Activity ▸ Give again, word for word, every line below from the one that has "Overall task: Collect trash" through the one that has "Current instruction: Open", both included, and no others.

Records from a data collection

******

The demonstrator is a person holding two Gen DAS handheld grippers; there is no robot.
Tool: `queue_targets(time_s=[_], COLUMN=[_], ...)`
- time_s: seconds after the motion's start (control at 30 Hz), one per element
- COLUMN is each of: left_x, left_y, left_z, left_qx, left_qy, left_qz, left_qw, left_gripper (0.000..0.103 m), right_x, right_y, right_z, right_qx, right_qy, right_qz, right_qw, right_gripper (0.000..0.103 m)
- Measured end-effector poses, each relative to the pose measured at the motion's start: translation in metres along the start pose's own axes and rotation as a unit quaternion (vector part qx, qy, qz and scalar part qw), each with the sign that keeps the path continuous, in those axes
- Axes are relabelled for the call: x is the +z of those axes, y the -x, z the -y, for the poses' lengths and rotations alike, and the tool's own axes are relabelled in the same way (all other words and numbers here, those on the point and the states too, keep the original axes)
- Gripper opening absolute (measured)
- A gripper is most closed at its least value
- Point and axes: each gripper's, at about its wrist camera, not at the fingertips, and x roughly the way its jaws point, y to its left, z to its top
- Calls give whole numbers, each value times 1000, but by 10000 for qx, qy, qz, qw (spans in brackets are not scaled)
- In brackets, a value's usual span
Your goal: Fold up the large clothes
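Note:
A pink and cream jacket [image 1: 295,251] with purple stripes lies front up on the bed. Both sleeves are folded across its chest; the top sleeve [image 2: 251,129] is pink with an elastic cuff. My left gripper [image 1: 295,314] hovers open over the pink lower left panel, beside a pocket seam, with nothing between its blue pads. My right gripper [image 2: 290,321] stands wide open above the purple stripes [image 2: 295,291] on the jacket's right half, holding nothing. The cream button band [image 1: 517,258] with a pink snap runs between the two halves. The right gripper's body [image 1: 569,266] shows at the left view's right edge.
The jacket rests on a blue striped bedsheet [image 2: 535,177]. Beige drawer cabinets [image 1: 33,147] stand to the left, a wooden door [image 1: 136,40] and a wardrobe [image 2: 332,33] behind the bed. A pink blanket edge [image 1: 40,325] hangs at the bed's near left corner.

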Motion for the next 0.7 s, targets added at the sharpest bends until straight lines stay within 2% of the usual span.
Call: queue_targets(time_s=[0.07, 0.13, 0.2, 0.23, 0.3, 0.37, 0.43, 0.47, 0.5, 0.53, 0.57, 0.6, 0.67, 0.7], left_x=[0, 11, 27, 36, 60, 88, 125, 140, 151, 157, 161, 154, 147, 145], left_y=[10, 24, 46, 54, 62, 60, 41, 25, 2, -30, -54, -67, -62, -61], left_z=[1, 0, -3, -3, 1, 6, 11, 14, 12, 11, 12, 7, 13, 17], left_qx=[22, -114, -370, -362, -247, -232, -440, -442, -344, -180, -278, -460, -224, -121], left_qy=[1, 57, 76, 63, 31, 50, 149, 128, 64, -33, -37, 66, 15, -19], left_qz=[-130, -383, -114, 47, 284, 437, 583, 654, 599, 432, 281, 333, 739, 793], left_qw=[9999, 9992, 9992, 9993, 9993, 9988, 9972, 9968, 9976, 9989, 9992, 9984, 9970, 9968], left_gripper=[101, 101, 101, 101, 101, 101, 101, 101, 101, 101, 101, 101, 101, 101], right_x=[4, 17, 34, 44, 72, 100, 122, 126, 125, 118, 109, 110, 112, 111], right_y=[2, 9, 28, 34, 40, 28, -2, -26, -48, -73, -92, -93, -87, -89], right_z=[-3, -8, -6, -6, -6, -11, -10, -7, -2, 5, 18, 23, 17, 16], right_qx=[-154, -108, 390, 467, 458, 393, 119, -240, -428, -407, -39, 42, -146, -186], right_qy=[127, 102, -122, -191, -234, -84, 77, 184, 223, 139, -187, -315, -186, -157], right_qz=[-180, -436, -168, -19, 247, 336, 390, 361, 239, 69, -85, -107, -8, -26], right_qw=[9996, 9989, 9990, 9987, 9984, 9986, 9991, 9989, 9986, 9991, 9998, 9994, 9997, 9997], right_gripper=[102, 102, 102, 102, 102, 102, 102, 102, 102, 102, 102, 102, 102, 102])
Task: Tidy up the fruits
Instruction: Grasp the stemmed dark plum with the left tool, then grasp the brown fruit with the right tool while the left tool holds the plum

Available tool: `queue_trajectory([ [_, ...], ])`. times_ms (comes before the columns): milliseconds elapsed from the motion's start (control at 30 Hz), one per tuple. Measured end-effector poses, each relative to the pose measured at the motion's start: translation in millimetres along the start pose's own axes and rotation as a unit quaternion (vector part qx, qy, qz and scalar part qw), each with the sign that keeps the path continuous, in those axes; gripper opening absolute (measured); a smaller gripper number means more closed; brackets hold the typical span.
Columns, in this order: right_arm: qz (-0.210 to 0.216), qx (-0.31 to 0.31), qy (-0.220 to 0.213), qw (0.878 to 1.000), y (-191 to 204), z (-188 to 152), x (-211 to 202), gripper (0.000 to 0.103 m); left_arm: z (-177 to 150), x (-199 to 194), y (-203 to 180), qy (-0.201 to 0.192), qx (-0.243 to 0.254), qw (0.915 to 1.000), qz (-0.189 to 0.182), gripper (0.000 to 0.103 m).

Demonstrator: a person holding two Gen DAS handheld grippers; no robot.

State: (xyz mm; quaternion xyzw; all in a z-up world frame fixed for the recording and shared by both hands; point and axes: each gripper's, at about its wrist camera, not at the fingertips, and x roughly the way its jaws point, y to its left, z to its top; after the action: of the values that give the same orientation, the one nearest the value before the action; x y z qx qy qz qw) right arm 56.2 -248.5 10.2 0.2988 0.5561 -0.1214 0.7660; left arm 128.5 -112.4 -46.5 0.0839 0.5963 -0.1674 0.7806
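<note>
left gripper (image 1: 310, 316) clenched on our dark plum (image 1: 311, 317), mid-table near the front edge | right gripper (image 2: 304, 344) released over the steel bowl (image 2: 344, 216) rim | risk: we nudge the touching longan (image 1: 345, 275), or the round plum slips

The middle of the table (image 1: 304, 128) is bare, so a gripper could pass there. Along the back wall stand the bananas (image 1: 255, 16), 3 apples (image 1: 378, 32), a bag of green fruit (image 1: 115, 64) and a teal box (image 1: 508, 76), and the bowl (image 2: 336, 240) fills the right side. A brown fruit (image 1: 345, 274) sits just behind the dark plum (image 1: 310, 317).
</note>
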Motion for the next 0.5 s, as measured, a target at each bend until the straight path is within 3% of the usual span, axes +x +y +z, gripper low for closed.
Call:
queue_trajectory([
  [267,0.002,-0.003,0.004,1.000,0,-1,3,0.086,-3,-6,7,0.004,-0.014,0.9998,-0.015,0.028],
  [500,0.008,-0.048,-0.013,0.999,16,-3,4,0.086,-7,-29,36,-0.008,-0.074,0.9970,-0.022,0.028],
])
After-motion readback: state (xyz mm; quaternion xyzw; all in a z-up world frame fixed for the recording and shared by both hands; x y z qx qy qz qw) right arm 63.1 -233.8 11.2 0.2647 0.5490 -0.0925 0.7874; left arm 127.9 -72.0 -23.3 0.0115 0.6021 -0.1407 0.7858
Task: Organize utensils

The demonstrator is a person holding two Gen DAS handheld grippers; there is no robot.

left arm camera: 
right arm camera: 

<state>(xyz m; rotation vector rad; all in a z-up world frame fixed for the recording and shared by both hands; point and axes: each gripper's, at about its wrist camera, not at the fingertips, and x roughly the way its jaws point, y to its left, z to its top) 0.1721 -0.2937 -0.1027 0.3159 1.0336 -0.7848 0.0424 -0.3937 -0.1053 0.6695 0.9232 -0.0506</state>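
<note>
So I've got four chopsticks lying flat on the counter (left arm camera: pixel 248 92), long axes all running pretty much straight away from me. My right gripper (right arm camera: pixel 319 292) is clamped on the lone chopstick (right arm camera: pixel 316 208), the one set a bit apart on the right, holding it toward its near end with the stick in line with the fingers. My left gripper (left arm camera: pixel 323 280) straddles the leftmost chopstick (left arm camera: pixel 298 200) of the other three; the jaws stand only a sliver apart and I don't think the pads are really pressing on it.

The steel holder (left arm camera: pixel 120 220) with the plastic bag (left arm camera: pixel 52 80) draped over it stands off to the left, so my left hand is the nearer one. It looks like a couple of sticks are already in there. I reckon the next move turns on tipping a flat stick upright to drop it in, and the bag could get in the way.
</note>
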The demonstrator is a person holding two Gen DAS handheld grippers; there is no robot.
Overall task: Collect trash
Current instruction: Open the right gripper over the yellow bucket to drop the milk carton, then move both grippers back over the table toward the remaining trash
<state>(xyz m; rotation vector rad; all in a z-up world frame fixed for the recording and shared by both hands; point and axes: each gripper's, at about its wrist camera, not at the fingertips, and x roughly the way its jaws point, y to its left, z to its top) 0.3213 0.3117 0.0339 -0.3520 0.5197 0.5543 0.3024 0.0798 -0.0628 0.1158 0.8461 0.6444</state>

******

Answer area ▸
Overall task: Collect trash
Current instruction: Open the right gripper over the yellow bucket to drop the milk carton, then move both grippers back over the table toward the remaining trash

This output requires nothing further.